Minha amiga, finalmente, foi até o Cabeleireiro com a mocinha de 12 anos. A menina, segundo minha amiga, estava radiante e ansiosa.

A cabeleireira penteou os cabelos da menina e passou um produto para alisamento. No final, lavou o cabelinho, penteou e depois de tudo pronto a cabeleireira lhe presenteou com duas pregadeiras, colocando-as uma em cada lado da cabecinha.

Minha amiga, a essa altura, já estava chorando. Aliás, nós duas estávamos, porque eu senti sua voz embargada, seu jeito manso, terno e aquele imenso coração que, transbordando de amor pelo seu semelhante, chorava de emoção contando o episódio:

A criança debruçou no balcão do cabeleireiro e chorou muito, sem parar.
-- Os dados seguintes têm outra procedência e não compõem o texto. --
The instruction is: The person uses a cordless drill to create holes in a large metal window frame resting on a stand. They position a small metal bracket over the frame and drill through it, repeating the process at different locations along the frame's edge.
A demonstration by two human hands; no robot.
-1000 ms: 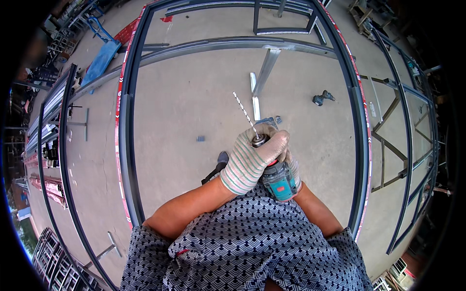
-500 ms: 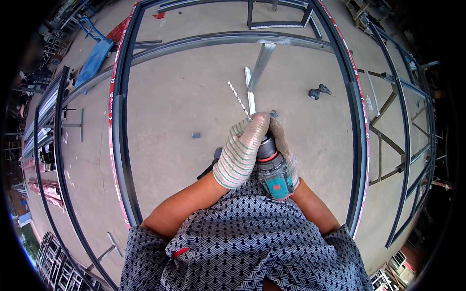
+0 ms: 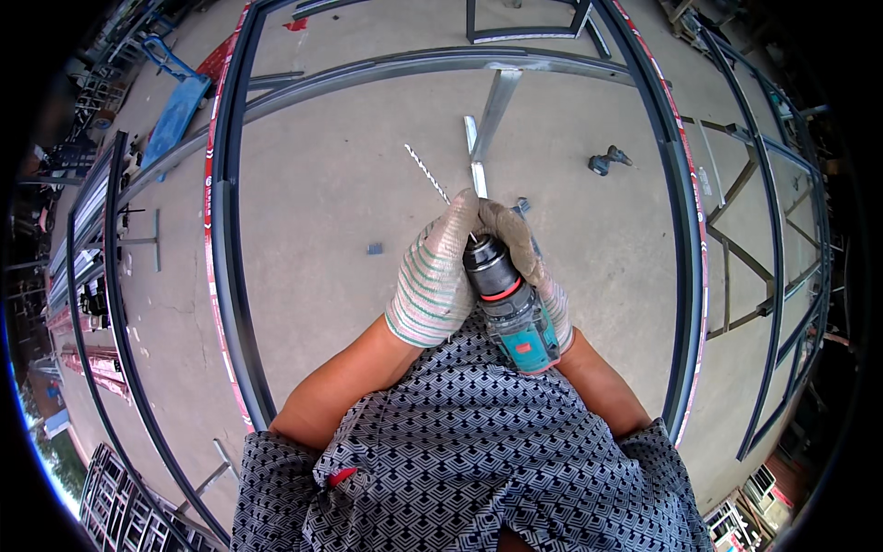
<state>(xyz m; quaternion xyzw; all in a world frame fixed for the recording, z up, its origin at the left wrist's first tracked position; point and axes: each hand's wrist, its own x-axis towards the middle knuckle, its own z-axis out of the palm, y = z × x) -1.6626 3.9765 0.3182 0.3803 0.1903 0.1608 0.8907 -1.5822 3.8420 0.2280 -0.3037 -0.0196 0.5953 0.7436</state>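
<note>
I hold a teal and black cordless drill (image 3: 515, 308) close to my chest, its long twist bit (image 3: 430, 175) pointing up and away to the left. My left hand (image 3: 434, 273), in a white glove with green stripes, wraps around the drill's black chuck. My right hand (image 3: 532, 267), in a worn grey glove, grips the drill body from the right side and is partly hidden behind the tool. Both forearms come up from my patterned shirt.
A large dark metal frame (image 3: 232, 276) with red-and-white film lies on the concrete floor around me. A short metal profile (image 3: 497, 101) lies ahead. Another drill (image 3: 607, 161) lies on the floor at right. More frames (image 3: 763, 276) stack right; a blue trolley (image 3: 175, 115) stands far left.
The drill and both hands have come slightly closer to my chest. My left hand has shifted along the chuck, and the bit tilts a little more to the left.
</note>
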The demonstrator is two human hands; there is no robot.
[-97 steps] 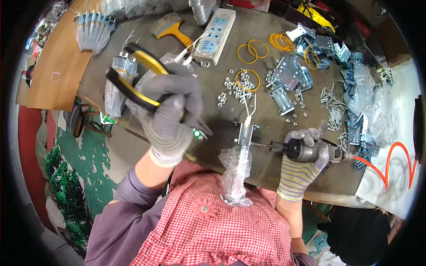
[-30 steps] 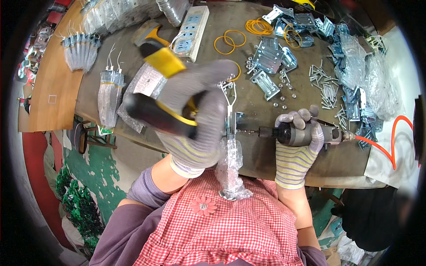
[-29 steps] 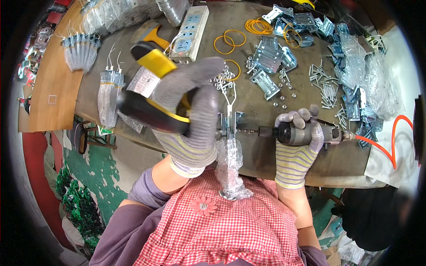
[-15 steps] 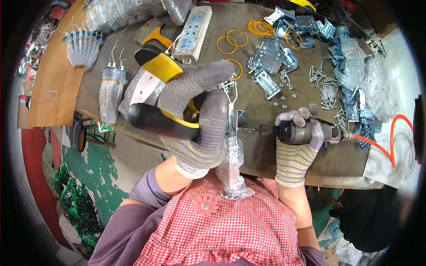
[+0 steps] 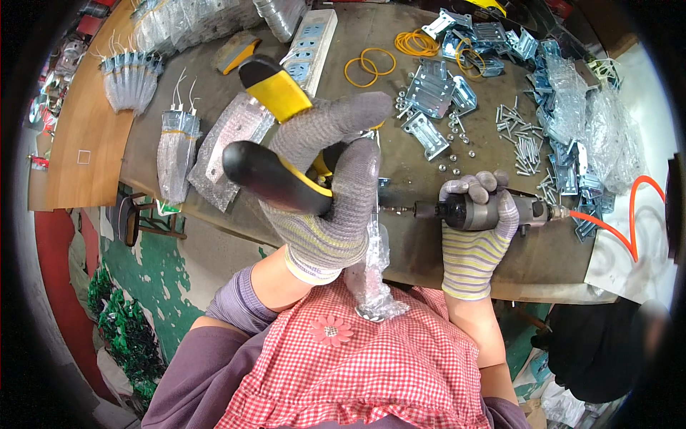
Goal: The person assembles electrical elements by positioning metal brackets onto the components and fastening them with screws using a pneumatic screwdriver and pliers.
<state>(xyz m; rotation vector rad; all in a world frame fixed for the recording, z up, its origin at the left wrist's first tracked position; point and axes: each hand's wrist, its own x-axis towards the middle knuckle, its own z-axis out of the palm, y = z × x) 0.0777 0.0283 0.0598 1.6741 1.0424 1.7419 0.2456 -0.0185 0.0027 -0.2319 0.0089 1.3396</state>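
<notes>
While your left hand (image 5: 325, 189) is closed around the pliers (image 5: 275, 136) above the cluttered dark surface (image 5: 421, 247), your right hand (image 5: 475, 229) clasps the air screwdriver (image 5: 486, 212) near its front edge, green-patched floor below.

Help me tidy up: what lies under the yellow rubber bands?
The yellow rubber bands lie flat on the dark tabletop, beside the white power strip. Nothing else shows beneath them.

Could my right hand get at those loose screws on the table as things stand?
Probably not right away. The right hand is wrapped around the air driver, so it is full. The screws lie just beyond it on the table with nothing between; freeing the hand should leave the way open.
</notes>
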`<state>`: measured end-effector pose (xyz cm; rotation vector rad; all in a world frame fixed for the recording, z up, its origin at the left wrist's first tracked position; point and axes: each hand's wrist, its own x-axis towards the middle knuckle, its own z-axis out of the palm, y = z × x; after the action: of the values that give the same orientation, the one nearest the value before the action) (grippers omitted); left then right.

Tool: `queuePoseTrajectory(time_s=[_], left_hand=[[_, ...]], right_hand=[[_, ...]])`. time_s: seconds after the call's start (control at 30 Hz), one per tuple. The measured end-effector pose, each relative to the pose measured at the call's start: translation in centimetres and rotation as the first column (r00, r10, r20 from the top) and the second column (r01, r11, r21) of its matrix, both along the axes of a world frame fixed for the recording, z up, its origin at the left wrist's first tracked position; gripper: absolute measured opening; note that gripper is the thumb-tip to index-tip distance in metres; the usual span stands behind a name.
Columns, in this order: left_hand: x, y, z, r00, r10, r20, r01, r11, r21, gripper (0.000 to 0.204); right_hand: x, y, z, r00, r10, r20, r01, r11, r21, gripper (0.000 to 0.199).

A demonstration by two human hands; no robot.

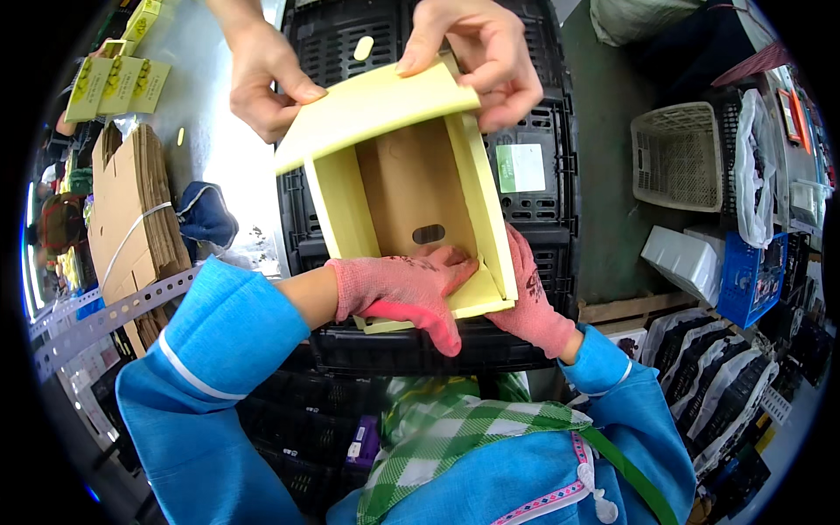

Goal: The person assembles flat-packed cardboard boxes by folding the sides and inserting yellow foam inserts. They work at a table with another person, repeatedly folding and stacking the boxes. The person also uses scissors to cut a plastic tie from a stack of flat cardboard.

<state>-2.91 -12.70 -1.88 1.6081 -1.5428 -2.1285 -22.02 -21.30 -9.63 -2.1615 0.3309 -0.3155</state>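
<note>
A yellow cardboard box with a brown inside and an oval hole in its bottom stands open in front of me. My left hand, in a pink glove, reaches over the near end; its fingers lie stretched against the near inner panel, thumb apart outside. Along the outer right wall at the near corner, my right hand, gloved alike, holds the box, its fingers partly hidden. Across from me, a co-worker's bare left hand and right hand hold the box's far flap.
Under the box are black plastic crates with a white-green label. Flattened brown cardboard stands at left, below yellow printed boxes. At right are a grey basket, a white foam box and a blue crate.
</note>
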Motion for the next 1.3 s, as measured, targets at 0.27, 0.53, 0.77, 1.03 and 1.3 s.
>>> queuePoseTrajectory(time_s=[0.27,0.53,0.77,1.03,1.3], left_hand=[[0.7,-0.7,-0.6,0.998,-0.015,-0.061,0.017,0.999,0.033,0.113],[0.9,-3.3,-1.0,0.978,-0.203,-0.048,0.205,0.978,0.032,0.104],[0.6,-3.4,-1.2,0.979,-0.060,-0.194,0.071,0.996,0.052,0.100],[0.2,-3.5,0.8,0.966,-0.198,0.164,0.234,0.941,-0.246,0.090],[-4.2,5.8,4.7,0.464,0.629,0.624,0.143,0.642,-0.753,0.067]], right_hand=[[1.0,-2.1,0.8,0.996,0.091,-0.022,-0.089,0.995,0.052,0.090],[1.5,-3.0,0.1,0.993,0.114,-0.025,-0.112,0.990,0.080,0.093],[1.8,-2.1,0.5,0.998,0.040,-0.053,-0.033,0.993,0.117,0.088],[1.0,-1.6,1.0,1.000,-0.001,0.006,0.000,0.983,0.184,0.084],[-1.8,-1.1,7.1,0.999,0.036,-0.015,-0.031,0.962,0.271,0.076]])
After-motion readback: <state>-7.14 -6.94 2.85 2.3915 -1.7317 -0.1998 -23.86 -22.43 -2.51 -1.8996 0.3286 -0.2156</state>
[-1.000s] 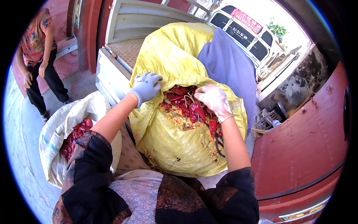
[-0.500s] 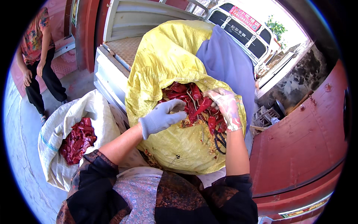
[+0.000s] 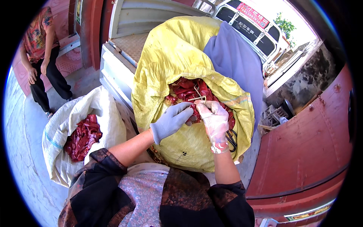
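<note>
A large yellow woven sack (image 3: 174,49) stands in front of me with its mouth rolled open. Dried red chili peppers (image 3: 185,89) fill the opening, some with pale stems. My left hand (image 3: 172,119), in a grey glove, closes its fingers on a red chili pepper (image 3: 195,113) above the near rim. Right beside it my right hand (image 3: 214,123), in a thin whitish glove, pinches the same chili near its stem end. Fingers cover most of that pepper. Scissors with black handles (image 3: 231,140) lie at the sack's right side, their blades hidden.
At the left a white woven sack (image 3: 56,125) holds deep-red chili pieces (image 3: 84,138). Behind the yellow sack are a metal cart bed (image 3: 132,43) and a blue-grey cloth (image 3: 236,56). A person (image 3: 41,49) sits at far left; a red metal door (image 3: 298,140) stands right.
My right hand has moved left and nearer to me, from the sack's right rim to beside my left hand. My left fingers have closed, and the hands meet at a chili. The view has shifted slightly.
</note>
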The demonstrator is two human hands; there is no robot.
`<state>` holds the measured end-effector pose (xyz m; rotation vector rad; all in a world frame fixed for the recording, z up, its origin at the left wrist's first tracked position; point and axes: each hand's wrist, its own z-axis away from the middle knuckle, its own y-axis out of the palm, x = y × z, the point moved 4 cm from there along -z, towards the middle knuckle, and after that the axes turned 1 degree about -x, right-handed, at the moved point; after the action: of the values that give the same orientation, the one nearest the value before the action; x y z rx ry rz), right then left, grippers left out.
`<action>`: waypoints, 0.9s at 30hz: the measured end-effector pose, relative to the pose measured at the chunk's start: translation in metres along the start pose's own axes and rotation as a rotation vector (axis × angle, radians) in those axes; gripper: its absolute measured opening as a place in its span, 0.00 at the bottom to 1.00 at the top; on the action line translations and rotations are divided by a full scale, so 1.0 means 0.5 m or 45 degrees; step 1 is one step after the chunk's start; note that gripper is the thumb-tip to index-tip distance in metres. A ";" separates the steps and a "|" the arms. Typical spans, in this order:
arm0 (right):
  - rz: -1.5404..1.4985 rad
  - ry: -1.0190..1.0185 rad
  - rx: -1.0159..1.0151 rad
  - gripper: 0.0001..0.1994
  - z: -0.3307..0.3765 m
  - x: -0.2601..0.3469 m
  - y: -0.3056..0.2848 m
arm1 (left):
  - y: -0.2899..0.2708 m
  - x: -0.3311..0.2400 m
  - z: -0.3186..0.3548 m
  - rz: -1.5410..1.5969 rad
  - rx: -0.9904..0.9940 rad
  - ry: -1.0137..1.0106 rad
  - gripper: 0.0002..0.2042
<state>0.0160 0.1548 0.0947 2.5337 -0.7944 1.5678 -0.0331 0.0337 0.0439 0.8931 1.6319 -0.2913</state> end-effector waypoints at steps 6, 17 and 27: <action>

Tivemos até que dar água com açúcar para ela, coitadinha.
Quando a menina se acalmou, perguntei:

- O que foi, querida, não gostou do cabelo?

- Gostei tia X, gostei muito.

- Então por que está chorando tanto?

Com aquele olhar agradecido, entusiasmado, tímido e muito feliz a menina me abraçou e disse:
- Porque quando olhei no espelho, tia X, me achei bonitinha.
Acho que algum dia eu vou até me casar...


É isso, meus irmãos, ainda estou comovida com a história.

Imaginem uma criança com apenas 12 anos, vendo um mundo tão indiferente a sua volta, mas que mirando-se no espelho diz: "Me achei bonitinha!"

Depois disso, saíram do salão e foram fazer um delicioso lanche, com direito a sorvete e refrigerante. Acabado o lanche,foram para casa. Subiram mais uma vez aquele morrão, um estirão de terra e retornaram para aquela triste realidade.

Chegando lá, a pequenininha, com as feridas na cabeça, disse:

- Você tá linda, minha irmã! Linda, linda!

- Tia,quando eu ficar boa da cabeça e meu cabelo crescer, você também me leva no salão? Queria ficar bonita igual a minha irmã. Será que meus cabelos vão crescer, tia X, vão?

E assim, minha amiga terminou mais um dia. Desceu o morro pensativa, com toda certeza, imaginando o que faria para continuar ajudando aquelas pessoas. O que?

A menina ficou feliz e minha amiga ganhou mais um ou vários pontos lá em cima.

F I M 


Nota: A foto acima não é de nenhuma criança citada na história.